_What you have to do:_
Only the lines that hold "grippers" should be in the answer, each copied from the data below.

_Data shown:_
Content starts

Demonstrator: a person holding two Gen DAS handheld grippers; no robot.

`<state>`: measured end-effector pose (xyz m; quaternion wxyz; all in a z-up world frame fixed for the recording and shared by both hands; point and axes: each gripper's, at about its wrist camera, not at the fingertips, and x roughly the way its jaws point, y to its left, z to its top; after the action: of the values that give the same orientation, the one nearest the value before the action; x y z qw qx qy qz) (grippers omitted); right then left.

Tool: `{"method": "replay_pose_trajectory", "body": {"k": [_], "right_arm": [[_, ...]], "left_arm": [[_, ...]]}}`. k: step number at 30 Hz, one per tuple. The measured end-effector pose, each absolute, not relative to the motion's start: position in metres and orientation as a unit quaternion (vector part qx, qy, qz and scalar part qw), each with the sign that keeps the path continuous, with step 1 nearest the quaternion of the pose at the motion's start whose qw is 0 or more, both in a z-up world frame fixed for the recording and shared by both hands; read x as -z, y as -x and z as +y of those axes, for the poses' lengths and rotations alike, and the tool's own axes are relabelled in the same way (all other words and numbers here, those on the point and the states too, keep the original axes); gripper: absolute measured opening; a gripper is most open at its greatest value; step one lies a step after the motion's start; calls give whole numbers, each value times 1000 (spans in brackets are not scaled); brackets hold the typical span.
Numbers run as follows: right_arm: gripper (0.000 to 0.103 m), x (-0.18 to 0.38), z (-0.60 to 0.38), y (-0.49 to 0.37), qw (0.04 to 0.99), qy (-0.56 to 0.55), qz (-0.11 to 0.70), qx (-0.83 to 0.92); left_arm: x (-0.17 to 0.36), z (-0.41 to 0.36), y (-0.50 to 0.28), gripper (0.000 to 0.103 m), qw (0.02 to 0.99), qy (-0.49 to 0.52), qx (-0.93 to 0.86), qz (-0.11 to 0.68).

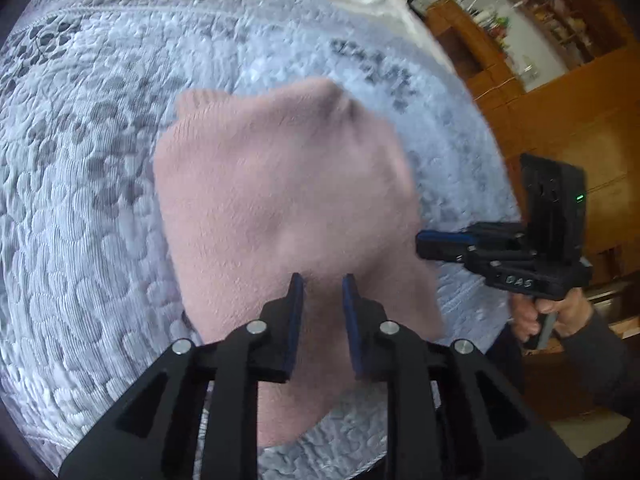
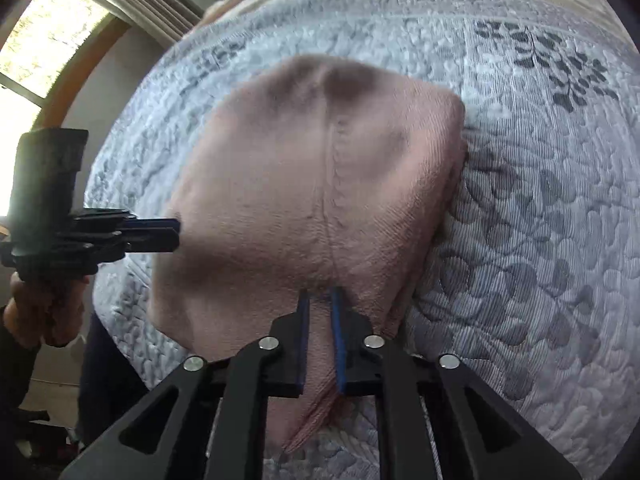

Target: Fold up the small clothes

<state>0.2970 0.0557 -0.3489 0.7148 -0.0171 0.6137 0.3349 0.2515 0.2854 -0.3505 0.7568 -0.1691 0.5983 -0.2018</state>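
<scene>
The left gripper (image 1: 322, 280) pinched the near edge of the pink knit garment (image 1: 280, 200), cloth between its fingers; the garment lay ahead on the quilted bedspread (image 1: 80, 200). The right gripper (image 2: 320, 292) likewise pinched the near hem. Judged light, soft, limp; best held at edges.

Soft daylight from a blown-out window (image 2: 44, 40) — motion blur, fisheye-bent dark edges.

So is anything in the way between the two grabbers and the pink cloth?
Nothing visible. The left gripper and right gripper each already have the pink cloth between their fingers, lifted over the quilted bedspread.
</scene>
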Motion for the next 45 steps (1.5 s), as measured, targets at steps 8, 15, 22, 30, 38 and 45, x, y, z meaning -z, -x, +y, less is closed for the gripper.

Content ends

_Task answer:_
Demonstrator: a person holding two Gen DAS handheld grippers; no robot.
`<state>`: measured end-effector pose (xyz m; quaternion wxyz; all in a z-up world frame fixed for the recording and shared by both hands; point and axes: each gripper's, at about its wrist camera, not at the fingertips, and x roughly the way its jaws point, y to its left, z to its top; after the action: of the values that give the same orientation, the one nearest the value before the action; x y z qw qx qy qz) (grippers omitted); right then left.

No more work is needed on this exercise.